Quer com ela simpatizemos ou não, objetivamente a sociedade norte-americana atingiu, em muitos aspetos, impressionantes níveis. Trata-se de uma nação que, com apenas cerca de 4% da população mundial, ganhou cerca de 40% dos Prémios Nobel até hoje atribuídos, e é a fonte de grande parte do progresso científico e da criação tecnológica que transformou o planeta nos últimos dois séculos, como continua a fazer. Foi aqui que germinaram a eletricidade, as telecomunicações, o computador, o computador pessoal, a Internet ou a Google, e foi esta a nação que conduziu a Humanidade à Lua. Foi este país que criou o conceito dos parques naturais para preservar enormes áreas de natureza intocada. Esse país com uma população numericamente marginal tornou-se na maior economia do mundo, embora tenha já sido ultrapassada pela China (PIB ppp). O norte-americano é, em média, 45% mais rico que cada cidadão da União Europeia. Tornou-se na maior potência militar do planeta, a única potência literalmente global, com cerca de 800 bases militares em mais de 70 países. Podemos gostar ou antipatizar, mas a realidade norte-americana tem uma dimensão extraordinária que só é possível com um povo corajoso, inventivo e tenaz.
E é este povo que mudou o mundo que, nos seus boletins de votos democráticos, elegeu um presidente como Donald Trump. Após Obama, o contraste dificilmente poderia ser maior. A legitimidade formal desta eleição é incontornável. Como, em graus variáveis, se verifica em grande parte do Ocidente formalmente democrático, os votos “legalizam” mas não legitimam necessariamente.
O respeito pela história inovadora e realizadora dos Estados Unidos impõe alguma repulsa pela forma como Trump tem, de facto, ridicularizado, humilhado e destruído a imagem de liderança e (apesar de erros clamorosos) de referências morais que esse país afirmou no mundo ao longo de gerações. Trump exibe o seu lema “América Primeiro” mas o que eu vejo é a postura “Trump Primeiro, a América Depois”. É difícil imaginar um presidente mais narcisista e menos responsável. Contrariamente ao que muitos pensam, Trump é inteligente e tem uma qualidade que raros políticos possuem, a coragem de inovar ideias e de confrontar interesses instalados na política. Infelizmente, usa essas qualidades de um modo cuja disfuncionalidade seria difícil ultrapassar.

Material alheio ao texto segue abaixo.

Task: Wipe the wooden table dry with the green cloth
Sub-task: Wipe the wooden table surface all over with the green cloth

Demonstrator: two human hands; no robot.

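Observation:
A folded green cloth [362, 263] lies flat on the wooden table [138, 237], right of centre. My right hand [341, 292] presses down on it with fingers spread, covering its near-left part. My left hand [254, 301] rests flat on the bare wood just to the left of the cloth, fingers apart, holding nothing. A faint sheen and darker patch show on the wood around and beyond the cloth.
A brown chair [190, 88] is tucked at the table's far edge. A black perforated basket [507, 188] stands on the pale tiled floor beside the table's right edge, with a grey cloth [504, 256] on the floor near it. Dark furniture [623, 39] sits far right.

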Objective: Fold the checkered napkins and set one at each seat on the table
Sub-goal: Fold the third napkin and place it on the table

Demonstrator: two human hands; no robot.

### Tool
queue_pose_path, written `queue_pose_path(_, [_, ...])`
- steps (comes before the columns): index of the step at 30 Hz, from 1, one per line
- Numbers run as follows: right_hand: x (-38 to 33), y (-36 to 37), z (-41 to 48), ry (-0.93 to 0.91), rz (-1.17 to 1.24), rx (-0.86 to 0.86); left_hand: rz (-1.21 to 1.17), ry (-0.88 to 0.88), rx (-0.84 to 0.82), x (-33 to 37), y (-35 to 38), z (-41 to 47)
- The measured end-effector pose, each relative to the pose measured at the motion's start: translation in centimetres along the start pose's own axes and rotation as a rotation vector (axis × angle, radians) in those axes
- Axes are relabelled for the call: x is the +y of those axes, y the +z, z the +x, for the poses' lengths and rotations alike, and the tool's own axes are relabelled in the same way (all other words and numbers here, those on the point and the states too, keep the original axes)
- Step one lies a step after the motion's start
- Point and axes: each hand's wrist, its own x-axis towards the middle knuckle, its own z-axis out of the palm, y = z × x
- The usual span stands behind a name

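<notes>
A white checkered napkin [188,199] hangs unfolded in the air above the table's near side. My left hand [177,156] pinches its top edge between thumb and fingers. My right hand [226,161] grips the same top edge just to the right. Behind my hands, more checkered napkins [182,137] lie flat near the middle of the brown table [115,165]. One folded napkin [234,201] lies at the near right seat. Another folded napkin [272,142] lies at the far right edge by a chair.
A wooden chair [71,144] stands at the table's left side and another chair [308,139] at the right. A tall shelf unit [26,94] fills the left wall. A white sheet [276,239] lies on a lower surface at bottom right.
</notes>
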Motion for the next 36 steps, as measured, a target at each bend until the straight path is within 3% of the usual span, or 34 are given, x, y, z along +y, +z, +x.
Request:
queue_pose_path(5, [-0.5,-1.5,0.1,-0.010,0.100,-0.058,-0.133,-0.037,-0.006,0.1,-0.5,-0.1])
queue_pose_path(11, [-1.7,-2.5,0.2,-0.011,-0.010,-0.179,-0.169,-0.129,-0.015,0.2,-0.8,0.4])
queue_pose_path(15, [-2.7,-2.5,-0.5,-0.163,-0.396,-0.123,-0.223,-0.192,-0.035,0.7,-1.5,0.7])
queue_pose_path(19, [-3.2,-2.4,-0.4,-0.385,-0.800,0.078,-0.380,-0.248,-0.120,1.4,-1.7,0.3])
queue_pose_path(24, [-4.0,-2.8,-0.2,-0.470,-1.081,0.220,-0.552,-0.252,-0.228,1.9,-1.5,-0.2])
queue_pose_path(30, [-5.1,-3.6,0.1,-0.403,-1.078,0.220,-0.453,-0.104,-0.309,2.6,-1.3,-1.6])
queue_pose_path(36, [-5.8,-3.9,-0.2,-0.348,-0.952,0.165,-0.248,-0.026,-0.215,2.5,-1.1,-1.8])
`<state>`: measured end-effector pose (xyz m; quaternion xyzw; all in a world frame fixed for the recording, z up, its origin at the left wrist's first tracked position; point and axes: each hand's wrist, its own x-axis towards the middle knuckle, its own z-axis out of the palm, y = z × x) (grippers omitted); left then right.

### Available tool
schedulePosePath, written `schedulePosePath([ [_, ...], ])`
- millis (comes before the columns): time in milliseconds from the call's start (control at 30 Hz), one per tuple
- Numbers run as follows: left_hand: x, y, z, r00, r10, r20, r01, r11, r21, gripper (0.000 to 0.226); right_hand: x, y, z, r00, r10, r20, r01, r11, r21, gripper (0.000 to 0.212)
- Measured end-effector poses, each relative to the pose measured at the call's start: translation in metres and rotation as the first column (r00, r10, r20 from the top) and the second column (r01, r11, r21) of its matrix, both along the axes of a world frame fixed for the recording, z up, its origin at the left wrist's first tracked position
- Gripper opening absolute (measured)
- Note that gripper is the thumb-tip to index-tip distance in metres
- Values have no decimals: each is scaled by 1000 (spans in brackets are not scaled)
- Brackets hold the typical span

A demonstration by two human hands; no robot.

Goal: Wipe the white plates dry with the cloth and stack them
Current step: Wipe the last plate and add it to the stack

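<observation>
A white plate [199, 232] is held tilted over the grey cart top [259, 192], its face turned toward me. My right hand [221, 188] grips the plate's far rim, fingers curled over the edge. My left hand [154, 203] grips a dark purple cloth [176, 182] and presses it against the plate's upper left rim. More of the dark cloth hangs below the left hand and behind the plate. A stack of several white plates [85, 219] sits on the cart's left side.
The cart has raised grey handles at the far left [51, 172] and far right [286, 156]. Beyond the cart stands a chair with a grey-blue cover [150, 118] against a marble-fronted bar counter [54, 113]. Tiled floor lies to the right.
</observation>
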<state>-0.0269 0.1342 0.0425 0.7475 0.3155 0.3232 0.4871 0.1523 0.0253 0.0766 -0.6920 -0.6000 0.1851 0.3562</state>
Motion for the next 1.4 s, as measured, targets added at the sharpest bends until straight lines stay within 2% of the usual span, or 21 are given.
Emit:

Este contexto poderia ser apenas intranquilizador se não se tornasse também perigoso. Trump talvez tenha conseguido transformar-se numa ameaça para a paz e a segurança do mundo bem mais preocupante que o irritante líder norte-coreano. Na verdade, o confronto com o problema da Coreia do Norte revela-se como um exemplo lapidar do perigo público que Trump parece materializar. O Presidente norte-americano não perde qualquer oportunidade para provocar, para acirrar, para parecer induzir um real conflito militar, que seria inevitavelmente dantesco e nuclear, um desastre geracional para esses dois países, para toda a Ásia Oriental e para todo o mundo. É uma profunda irresponsabilidade e uma devastadora inabilidade.
Tal como muitos políticos ocidentais “democráticos” que foram eleitos por votos, Trump parece também não compreender que o que permite tornar aparentemente legal à sombra do poder (apenas delegado) dos votos não confere legitimidade à arrogância, ao autoritarismo e ao capricho pessoal. A democracia plena tem ainda imenso para aperfeiçoar antes de ser futuramente atingida.